The time is ripe in Québec for this type of issue to be addressed. In 2000 the Fire Safety Act mandated every localities within the province to have a Fire Safety Plan that would ensure adequate response times for firefighters, but only for fire suppression. These plans grant exemption clauses to the firefighters responding to calls. (Before the new law fire departments were routinely sued for allegedly responding too slowly to 9-1-1 calls).

For now, the exemption clause only applies to fire suppression, but Quebec firefighters are no different from their colleagues around the world: they do much more than just putting out fires. As they are increasingly involved in technical rescue, many Fire Departments have asked to be granted the same exemption clauses for a wider variety of activity. The Ministry of Public Safety cannot grant that kind of legal protection before first enacting standards to be respected, which is what the Frame of reference will be doing for wilderness rescue.

Even if Fire Departments include wilderness rescue within their Fire Safety Plan and receive the exemption clause, these type of interventions promise to be very challenging to the rescuers. For a start, the province of Québec is huge. As was the case with the incident reported earlier, distances can quickly become very challenging as more and more tourists and users explore the wilderness of Northern Québec. Also the non-urban parts of the province are poorly deserved in terms of telecommunications network, and wilderness rescue operations will often involve the collaboration of various agencies without interoperability capabilities.

Also, the exemption clause would only apply to Fire Departments but in some regions wilderness rescue is provided by teams of Search and Rescue volunteers or Police Departments. They will also have to respect the standards enacted in the Frame of reference, which could prove especially costly for self-financed volunteer teams.

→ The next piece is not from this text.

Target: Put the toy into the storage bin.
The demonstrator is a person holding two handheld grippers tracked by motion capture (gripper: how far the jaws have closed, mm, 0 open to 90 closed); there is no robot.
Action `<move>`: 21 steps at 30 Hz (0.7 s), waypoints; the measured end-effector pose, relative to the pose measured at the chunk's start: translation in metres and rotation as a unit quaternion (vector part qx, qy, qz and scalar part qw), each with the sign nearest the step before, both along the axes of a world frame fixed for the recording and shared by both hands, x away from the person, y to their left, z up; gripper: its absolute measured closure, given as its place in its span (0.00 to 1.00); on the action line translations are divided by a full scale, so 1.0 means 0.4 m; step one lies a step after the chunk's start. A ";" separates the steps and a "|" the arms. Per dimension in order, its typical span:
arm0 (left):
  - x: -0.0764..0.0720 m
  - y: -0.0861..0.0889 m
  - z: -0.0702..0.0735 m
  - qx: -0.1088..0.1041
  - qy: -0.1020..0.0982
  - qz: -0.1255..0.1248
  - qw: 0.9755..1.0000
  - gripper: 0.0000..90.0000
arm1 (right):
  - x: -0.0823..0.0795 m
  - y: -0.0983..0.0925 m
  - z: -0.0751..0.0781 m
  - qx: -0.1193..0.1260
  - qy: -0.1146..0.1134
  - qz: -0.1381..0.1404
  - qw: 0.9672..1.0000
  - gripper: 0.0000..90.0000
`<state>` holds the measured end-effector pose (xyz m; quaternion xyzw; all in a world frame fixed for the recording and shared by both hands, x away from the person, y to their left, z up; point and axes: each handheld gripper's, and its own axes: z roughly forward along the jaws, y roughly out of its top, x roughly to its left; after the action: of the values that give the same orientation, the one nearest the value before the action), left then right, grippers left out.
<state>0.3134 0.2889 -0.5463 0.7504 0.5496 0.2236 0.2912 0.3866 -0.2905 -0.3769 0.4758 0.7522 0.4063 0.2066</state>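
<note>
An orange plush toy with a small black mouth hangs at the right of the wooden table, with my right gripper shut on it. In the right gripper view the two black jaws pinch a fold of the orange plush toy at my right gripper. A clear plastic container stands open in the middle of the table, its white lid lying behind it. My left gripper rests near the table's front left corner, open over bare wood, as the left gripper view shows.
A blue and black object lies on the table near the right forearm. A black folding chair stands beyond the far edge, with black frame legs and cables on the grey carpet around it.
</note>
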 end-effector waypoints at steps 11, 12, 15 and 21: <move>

The discussions surrounding the issue have provided a much-needed discussion in many parts of the province. Many localities pride themselves on providing to their visitors a whole range of outdoor activities, including hiking, mountain biking and camping far from the beaten path. But part of the expectations tourist have when they visit an area is the assurance that timely and professional assistance will be provided to them should they need it.

The objective was to first distribute the Frame of Reference and then form regional committees that would have to write emergency plans and protocols for wilderness rescue. But in the better part of the province work is already under way at the local level. The region of Charlevoix, just East of Quebec City, is famous for its parks and mountains. Several of its local Fire Departments have teamed up to create a unified wilderness rescue team that has been so successful that local authorities have decided to expand its mandate to swift-water rescue.

Search and rescue volunteers are now leasing their services to town and counties to provide emergency services, and even private companies are entering the fray. The wilderness rescue work is only one year old, and already Quebec EMO has been asked, and has accepted, to expand the scope of the Frame of reference to the other types of technical rescue.

In parallel to this operation-orientated work, two other committees have been formed. One is finalising work on promotion material highlighting the importance for users of wild areas to stay safe, and the other is looking at ways to finance the acquisition of material and training for search and rescue teams and Fire Departments.